Thereafter, the district court referred the case to a magistrate judge who directed Baugh to respond to interrogatories designed to elicit detailed information about his claims. After receiving Baugh's answers, the magistrate judge recommended dismissal of his claims as frivolous. The district court agreed and dismissed Baugh's case with prejudice. Baugh filed a timely notice of appeal and a motion for leave to proceed on appeal IFP. The district court denied the motion to proceed IFP and certified that the appeal was not taken in good faith, citing Fed.R.App.P. 24(a). No reasons beyond those contained in the dismissal ruling were given.

In response to Baugh's motion to proceed IFP in this court we ordered that his appeal be held in abeyance either pending payment of the filing fee or the filing of an affidavit to proceed IFP that complied with the PLRA. Baugh has complied with that order. We must now determine whether he is entitled to proceed IFP on appeal, and more specifically, the proper application of Fed.R.App.P. 24(a) herein in light of the PLRA.

Analysis

Baugh maintains that under Rule 24 the district court was required to give written reasons for certifying that his appeal was not taken in good faith. Two recent decisions, Jackson v. Stinnett 2 and Strickland v. Rankin County Correctional Facility, 3 have held that 28 U.S.C. § 1915, which the PLRA extensively amended, repeals portions of Rule 24.

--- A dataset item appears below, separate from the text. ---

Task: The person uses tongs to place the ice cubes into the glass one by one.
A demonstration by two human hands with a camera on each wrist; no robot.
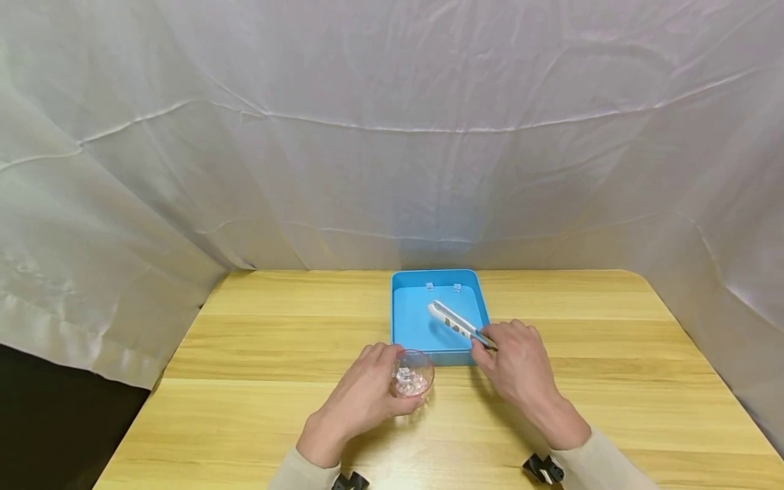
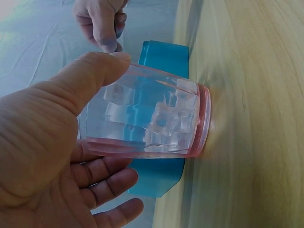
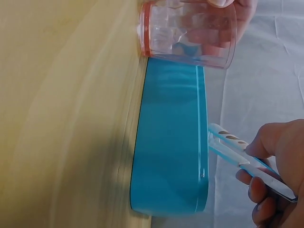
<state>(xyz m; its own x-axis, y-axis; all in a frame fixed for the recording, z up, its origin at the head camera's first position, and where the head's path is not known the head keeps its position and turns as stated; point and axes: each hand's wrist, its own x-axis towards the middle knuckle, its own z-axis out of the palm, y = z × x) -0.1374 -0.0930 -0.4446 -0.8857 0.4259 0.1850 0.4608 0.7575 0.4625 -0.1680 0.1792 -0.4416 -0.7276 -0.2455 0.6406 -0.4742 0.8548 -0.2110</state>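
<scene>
My left hand (image 1: 361, 391) holds a clear, pink-tinted plastic cup (image 2: 142, 114) between thumb and fingers, close over the table in front of a blue tray. Several clear cubes (image 1: 409, 382) lie heaped in the cup. My right hand (image 1: 517, 361) grips a pair of tongs (image 3: 237, 147) with white, brown-spotted tips. In the head view the tongs slant over the blue tray (image 1: 441, 357), tips pointing to its back left. Two clear cubes (image 1: 430, 286) sit near the tray's back wall, apart from the tongs.
The light wooden table (image 1: 257, 381) carries the tray near its back edge. A pale grey curtain (image 1: 343, 170) hangs behind and along both sides. Black wrist-camera mounts (image 1: 544, 469) sit by both sleeves.
</scene>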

Our colleagues in the Sixth Circuit addressed the specific question now before us in Floyd v. United States Postal Service. 4 Chief Judge Martin's collation of PLRA developments explicates that decision, 5 as does his more recent opinion in McGore v. Wrigglesworth. 6

A close read of Floyd reflects that it reaches two conclusions: (1) conditional phrases in section 1915(a) and (b) create a prisoner/nonprisoner dichotomy between the various parts of subsection (a); and (2) subsection (a)(3), which it concludes applies only to nonprisoners, poses an absolute bar to IFP appeals and hence impliedly repeals part of Rule 24(a). We cannot accept either conclusion.

A. A Prisoner/Nonprisoner Dichotomy in 28 U.S.C. § 1915(a)

The linchpin of the first of the foregoing conclusions is that the phrases "Notwithstanding subsection (a)" and "Subject to subsection (b)" found in section 1915 make subsections (a)(3) and (b)(1) mutually exclusive. We are not so persuaded for several reasons.

First, section 1915(a)(1) provides that "any court ... may authorize the commencement, prosecution or defense of any suit, ... or appeal therein, without the prepayment of fees or security therefor." We hold that the phrase "Subject to subsection (b)" that precedes this authorization was meant merely to clarify that prisoners initiating a civil suit or appeal 7 are required to pay the "full amount of a filing fee." 8 Reciprocally, subsection (b)(1)'s phrase, "Notwithstanding subsection (a)," forecloses the possibility that prisoners could seize upon subsection (a)(1)'s language authorizing the commencement of suits and appeals "without the prepayment of fees." These two phrases do nothing more.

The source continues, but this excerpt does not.